Franklin and Eleanor Roosevelt’s Wedding

Richard Cavendish marks the anniversary of the union of two branches of the Roosevelts, on March 17th, 1905

The bride and groom were both surnamed Roosevelt and the marriage united two branches of the family, comfortably moneyed and settled in New York City and upstate at Oyster Bay and Hyde Park. The bride was the niece of President Theodore Roosevelt, of the Oyster Bay branch, the daughter of his younger brother Elliott, an alcoholic, womaniser and general failure. Her father adored her and was adored in return, but she was a severe disappointment to her lively and beautiful mother, who thought ‘Little Nell’ plain, serious and boring. When her mother died in 1892, Theodore Roosevelt’s wife said sadly of the eight-year-old Eleanor, ‘I do not feel she has much chance, poor little soul.’ Her father died two years later and she lived with her maternal grandmother, along with her Uncle Valentine, who in drunken rages fired his rifle out of his bedroom window, and her Aunt Pussie, who seemed permanently involved in tearfully incoherent romances.
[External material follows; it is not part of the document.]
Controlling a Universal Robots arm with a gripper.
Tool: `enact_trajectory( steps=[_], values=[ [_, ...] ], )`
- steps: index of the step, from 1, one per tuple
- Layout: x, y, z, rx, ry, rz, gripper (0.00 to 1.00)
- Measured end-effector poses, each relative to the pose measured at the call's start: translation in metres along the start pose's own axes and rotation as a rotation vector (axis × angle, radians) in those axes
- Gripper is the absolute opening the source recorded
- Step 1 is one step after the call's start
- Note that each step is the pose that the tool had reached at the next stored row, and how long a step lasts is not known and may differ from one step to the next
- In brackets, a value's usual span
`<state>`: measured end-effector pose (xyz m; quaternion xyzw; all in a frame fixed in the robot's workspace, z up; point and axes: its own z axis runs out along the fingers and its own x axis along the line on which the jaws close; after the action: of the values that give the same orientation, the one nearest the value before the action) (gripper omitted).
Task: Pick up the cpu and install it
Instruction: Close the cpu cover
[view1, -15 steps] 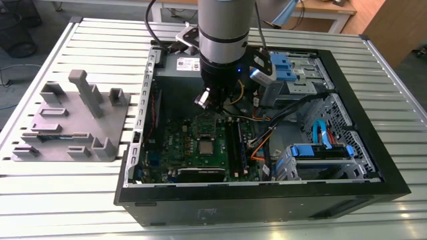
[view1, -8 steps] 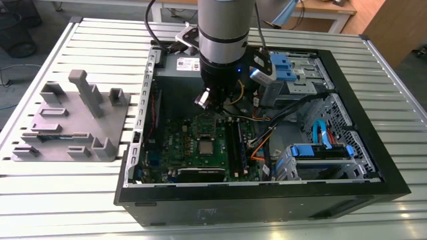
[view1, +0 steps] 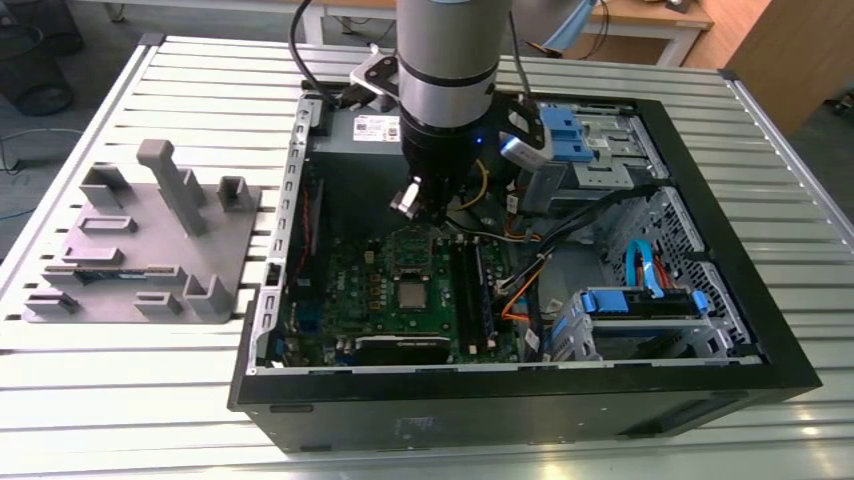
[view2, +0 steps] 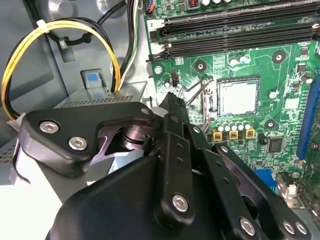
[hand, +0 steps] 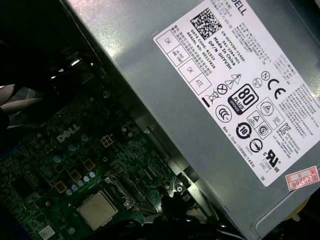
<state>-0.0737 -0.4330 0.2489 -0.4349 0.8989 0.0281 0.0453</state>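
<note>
The cpu (view1: 411, 293) lies flat in its socket on the green motherboard (view1: 360, 290), inside the open computer case. Its pale metal top also shows in both wrist views: cpu (view2: 239, 96), cpu (hand: 96, 210). The shiny socket frame (view1: 411, 250) stands tilted up just behind the cpu, and a thin metal lever (view2: 200, 92) sticks out beside the socket. My gripper (view1: 408, 205) hangs above the board, behind the socket and apart from the cpu. Its black fingers meet at one tip (view2: 172, 100) with nothing between them.
The grey power supply (hand: 200, 100) fills the case's back wall close to the gripper. Yellow and black cables (view2: 60, 30) loop beside it. Memory slots (view2: 235, 30) run beside the socket. Blue drive bays (view1: 641, 300) sit at the exterior view's right. A grey plastic block (view1: 147, 240) stands outside the case.
</note>
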Motion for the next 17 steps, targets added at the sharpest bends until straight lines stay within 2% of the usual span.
enact_trajectory(
  steps=[10,13,17],
  values=[
    [-0.0004,-0.0007,0.0003,-0.0031,-0.0004,-0.024,0.11],
    [0.0,-0.001,0.0,-0.0077,-0.0058,-0.027,0.11],
    [0.0008,-0.0016,-0.0009,-0.0168,-0.0171,-0.03,0.11]
  ],
)
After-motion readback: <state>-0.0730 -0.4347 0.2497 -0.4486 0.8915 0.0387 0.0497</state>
Franklin was the scion of the Hyde Park Roosevelts. His mother was a Delano, of a French Huguenot family (originally de la Noye) which had made a large, if now rather embarassing, fortune trading in opium and then married into the Astor dynasty. As a boy he made himself a skilful sailor and boat-handler, and later on in politics, as his biographer Conrad Black remarked, Franklin knew how to tack. He wanted to go to the Naval School at Annapolis for a Navy career, but instead was sent to Groton and Harvard, where he was not popular.
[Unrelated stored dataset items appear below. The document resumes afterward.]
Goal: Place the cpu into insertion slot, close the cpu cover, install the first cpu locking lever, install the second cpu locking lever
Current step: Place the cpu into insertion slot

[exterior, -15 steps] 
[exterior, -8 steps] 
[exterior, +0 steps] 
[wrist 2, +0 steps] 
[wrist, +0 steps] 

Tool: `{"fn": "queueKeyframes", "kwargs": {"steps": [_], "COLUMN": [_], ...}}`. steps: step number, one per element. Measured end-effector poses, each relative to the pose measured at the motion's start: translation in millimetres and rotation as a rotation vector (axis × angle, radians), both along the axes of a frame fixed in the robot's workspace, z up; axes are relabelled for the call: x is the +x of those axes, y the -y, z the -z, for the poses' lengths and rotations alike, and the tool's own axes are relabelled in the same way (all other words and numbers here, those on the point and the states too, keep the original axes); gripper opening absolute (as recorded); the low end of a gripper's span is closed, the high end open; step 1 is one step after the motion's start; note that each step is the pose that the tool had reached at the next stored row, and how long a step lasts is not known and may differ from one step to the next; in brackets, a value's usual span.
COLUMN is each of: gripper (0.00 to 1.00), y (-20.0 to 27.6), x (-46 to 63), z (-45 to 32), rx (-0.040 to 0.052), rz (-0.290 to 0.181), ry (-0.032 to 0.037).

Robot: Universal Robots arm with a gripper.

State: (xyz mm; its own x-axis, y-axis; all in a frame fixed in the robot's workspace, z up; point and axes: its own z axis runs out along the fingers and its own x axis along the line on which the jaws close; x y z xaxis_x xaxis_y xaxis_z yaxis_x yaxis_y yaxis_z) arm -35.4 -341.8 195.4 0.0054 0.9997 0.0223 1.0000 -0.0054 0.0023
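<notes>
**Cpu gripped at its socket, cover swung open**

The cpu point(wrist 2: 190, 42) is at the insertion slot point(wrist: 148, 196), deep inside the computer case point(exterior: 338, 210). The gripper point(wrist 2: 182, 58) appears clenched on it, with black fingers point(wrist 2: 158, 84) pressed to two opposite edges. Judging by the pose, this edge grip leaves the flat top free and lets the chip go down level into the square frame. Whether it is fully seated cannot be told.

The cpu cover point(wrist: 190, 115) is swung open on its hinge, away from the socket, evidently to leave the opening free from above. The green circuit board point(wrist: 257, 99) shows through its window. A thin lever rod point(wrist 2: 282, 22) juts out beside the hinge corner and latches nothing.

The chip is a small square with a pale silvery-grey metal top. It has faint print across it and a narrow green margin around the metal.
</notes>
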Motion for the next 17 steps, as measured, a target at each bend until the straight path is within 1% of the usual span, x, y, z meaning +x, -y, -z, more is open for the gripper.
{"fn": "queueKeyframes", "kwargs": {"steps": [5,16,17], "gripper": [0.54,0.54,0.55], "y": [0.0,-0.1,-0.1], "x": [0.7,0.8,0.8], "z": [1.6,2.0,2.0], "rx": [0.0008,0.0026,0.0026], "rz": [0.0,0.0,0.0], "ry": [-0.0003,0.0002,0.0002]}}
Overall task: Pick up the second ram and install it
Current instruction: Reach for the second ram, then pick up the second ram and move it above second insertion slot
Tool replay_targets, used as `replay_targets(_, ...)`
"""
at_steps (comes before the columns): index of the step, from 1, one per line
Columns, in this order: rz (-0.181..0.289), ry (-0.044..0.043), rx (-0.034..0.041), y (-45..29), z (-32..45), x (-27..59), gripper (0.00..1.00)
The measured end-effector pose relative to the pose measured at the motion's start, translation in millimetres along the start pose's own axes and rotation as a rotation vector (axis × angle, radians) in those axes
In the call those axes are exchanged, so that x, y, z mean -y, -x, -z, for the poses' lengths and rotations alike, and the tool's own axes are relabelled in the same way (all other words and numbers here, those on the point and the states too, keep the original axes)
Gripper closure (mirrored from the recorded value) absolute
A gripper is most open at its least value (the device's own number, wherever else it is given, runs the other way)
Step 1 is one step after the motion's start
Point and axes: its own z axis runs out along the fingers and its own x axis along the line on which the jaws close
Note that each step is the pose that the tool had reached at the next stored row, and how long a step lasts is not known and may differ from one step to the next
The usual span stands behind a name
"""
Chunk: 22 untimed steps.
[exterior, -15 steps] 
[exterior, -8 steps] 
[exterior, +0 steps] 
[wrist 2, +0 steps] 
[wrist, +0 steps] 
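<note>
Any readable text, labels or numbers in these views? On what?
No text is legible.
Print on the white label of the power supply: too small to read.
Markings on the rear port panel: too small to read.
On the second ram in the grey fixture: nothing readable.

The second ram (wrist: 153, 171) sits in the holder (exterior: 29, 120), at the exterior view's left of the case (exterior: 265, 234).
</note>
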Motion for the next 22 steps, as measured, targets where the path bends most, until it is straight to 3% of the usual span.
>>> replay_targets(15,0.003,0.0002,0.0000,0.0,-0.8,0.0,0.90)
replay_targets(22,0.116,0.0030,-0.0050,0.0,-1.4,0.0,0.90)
What drew Franklin and Eleanor to each other, no one could understand. They met in 1902 and saw each other at parties and dances, and in November 1903 Franklin told his mother that he and Eleanor were going to marry. Taken aback, she said they were far too young and made him promise to keep the arrangement quiet for a year. Meanwhile she introduced him to as many other girls as possible, but the engagement was formally announced at the end of 1904.
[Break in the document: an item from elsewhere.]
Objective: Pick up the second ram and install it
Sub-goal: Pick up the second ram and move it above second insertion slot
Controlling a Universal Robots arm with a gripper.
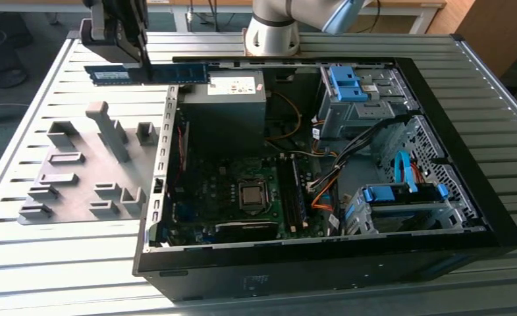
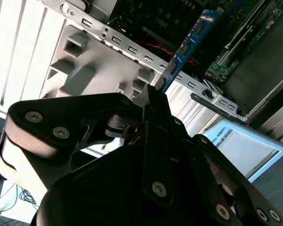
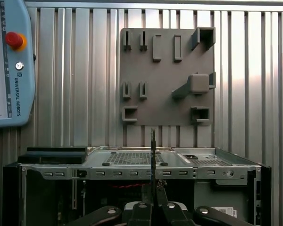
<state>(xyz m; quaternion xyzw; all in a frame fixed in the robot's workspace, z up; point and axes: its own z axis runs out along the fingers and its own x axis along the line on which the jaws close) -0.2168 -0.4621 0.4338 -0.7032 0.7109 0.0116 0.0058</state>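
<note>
Exterior view: the hand point(image 1: 142, 58) hangs at the far end of the scene, toward the exterior view's left. It is pressed together on the second ram point(image 1: 174, 72), pinching it along its upper long edge. The stick lies level, long axis left to right, clear of everything, just above the far-left corner of the open computer case point(image 1: 328, 253). The grey fixture plate point(image 1: 74, 184) sits on the desk point(image 1: 65, 257) left of the case, its holders apart from the stick. The motherboard's long dark slots point(image 1: 294, 191) lie well inside the case, nearer than the stick.

Second wrist view: the fingers close on one end portion of the second ram point(image 2: 191, 40); most of its blue length juts out past the hand point(image 2: 155, 96), over the perforated case wall point(image 2: 132, 47).

First wrist view: the second ram point(image 3: 153, 155) appears edge-on as a thin upright line, centred above the hand point(image 3: 153, 209), with the case point(image 3: 132, 160) beneath and the fixture plate point(image 3: 165, 94) beyond. A teach pendant point(image 3: 9, 94) rests on the desk to one side.

Judgement: the step is the carry. The overhang is long, so a firm pinch and slow, untilted travel matter. The contact edge should stay square to the slot, and the stick needs clearance over the case wall and cables.
</note>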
The pair were married in New York City by Endicott Peabody, headmaster of Groton, at the home of Eleanor’s grandmother on East 76th Street. It was the afternoon of St Patrick’s Day and the vows were drowned out by the Ancient Order of Hibernians bellowing ‘The Wearing of the Green’ as they paraded by outside. President Roosevelt gave the bride away and was inevitably far more the focus of attention than the happy couple. The bride was twenty-one and the groom twenty-three. Eleanor’s sex education seems to have consisted of her sardonic cousin Alice, the president’s daughter, reading the Old Testament ‘begat’ passages aloud to her. After a week’s honeymoon at Hyde Park the newlyweds settled in a New York City apartment. They had forty years of married life to come until Franklin’s death in 1945.